Bettina von Zwehl: Meditations in an Emergency at the New-York Historical Society

Bettina Von Zwehl, Meditations in an Emergency #5, 2018. Courtesy the artist

As the first artist-in-residence at the New-York Historical Society, German-born, London-based artist Bettina von Zwehl was asked to create a project in response to works in the NYHS collection. During her stay in the city, the Parkland, Florida, school shooting happened on February 14, 2018, followed by a student “die-in” five days later in front of the White House to protest gun violence. Calling for tighter gun-control laws, the protesting students presented themselves as potential future victims.

The works comprising Meditations in an Emergency, on view through April 28, are a logical extension of von Zwehl’s usual practice, which largely consists of side-facing portraits and silhouettes. She was drawn to the museum’s collection of American portrait miniatures, and in particular the 18th- and 19th-century profile drawings by Benjamin Tappan. For her project, von Zwehl conflated an historical art form – cut-paper silhouettes – with history in the making.

To create her photos, she recruited teenagers from New York City schools to pose for photographic silhouettes that she describes as “death masks sculpted from life.” The installation is appropriately funereal. Seventeen photographs – one for each of the victims in Parkland – line three walls of a somber, dimly lit gallery. The images are repetitive: all of the students were photographed lying on their backs, oriented in the same direction, with eyes closed. The effect is chilling; their supine position is intended to reference the student die-ins, which themselves are intended to resemble a lot of dead kids.

Together, the images make the students nameless and faceless, a sort of collective, symbolic victim. But that is arguably the problematic outcome of so much news coverage about multiple mass shootings. We’re losing the sense of individual tragedy; the events are blurring together.
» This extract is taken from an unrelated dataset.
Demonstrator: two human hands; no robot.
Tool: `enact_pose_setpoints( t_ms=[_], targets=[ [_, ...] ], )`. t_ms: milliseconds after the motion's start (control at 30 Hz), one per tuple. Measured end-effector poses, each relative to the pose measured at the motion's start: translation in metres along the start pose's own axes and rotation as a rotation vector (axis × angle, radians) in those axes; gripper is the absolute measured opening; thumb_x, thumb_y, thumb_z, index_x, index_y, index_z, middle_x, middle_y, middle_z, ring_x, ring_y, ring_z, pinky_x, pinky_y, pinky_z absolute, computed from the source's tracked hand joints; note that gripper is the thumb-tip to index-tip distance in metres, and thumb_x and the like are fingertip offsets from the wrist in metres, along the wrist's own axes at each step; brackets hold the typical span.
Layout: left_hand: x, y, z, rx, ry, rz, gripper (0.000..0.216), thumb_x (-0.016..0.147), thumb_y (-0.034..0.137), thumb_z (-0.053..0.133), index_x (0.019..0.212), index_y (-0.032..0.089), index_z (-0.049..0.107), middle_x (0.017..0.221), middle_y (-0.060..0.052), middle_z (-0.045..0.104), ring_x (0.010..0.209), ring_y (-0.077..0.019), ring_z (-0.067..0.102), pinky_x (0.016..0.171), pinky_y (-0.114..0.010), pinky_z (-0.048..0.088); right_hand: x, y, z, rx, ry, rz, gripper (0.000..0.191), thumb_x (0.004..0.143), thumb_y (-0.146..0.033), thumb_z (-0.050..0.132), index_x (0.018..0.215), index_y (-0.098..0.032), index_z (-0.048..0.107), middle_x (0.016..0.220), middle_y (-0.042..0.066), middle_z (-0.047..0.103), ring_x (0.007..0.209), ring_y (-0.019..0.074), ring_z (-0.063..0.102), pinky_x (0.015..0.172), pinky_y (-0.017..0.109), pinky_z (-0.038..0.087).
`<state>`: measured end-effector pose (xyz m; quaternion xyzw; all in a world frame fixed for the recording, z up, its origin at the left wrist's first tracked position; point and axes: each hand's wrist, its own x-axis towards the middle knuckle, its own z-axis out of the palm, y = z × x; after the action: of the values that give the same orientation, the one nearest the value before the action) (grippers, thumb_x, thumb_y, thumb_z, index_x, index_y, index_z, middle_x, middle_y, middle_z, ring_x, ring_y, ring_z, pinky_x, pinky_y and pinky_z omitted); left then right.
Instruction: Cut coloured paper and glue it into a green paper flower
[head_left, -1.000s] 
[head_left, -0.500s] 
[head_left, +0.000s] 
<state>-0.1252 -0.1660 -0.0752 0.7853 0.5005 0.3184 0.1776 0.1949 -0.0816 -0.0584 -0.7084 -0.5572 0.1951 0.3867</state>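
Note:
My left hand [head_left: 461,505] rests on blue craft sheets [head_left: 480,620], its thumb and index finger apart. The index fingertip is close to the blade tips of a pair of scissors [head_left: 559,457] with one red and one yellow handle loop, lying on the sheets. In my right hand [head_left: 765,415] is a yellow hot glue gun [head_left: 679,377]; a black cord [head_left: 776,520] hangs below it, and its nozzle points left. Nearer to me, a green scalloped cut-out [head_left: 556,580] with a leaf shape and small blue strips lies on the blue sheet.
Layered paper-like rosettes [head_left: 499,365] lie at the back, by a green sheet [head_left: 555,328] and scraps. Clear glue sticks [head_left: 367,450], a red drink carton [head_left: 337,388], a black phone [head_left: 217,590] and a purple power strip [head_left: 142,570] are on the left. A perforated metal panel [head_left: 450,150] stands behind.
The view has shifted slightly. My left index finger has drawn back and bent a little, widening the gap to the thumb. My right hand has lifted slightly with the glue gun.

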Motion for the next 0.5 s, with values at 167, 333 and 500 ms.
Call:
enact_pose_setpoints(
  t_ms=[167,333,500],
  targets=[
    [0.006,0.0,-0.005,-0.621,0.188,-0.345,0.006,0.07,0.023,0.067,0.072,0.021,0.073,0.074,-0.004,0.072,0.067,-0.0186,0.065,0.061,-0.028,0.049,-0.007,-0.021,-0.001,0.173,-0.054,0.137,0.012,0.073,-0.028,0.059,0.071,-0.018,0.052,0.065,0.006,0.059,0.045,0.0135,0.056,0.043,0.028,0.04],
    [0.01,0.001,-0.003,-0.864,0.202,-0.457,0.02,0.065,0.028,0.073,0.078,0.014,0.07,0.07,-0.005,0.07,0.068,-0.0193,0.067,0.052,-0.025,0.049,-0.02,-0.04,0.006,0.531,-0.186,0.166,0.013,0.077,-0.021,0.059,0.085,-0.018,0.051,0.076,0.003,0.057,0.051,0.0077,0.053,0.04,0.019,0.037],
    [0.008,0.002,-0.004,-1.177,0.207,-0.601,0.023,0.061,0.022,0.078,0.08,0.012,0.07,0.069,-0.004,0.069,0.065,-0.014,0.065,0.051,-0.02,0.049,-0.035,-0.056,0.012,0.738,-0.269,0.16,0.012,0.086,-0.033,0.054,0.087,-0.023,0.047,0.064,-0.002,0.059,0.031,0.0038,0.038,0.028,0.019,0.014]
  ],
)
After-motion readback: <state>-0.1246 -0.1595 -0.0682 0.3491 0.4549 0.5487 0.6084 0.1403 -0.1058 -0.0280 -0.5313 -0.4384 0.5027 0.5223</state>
In viewing the individual works, details emerge that hint at the students’ personal styles and, perhaps, personalities – a girl’s delicate necklace, a boy’s spiked hair, another boy’s messy locks under a knit hat. These subtle details serve as reminders of each teen’s humanity, and of a life cut short. The tragedy of von Zwehl’s show, and by extension society today, is that young victims of senseless mass murders are now an archetype.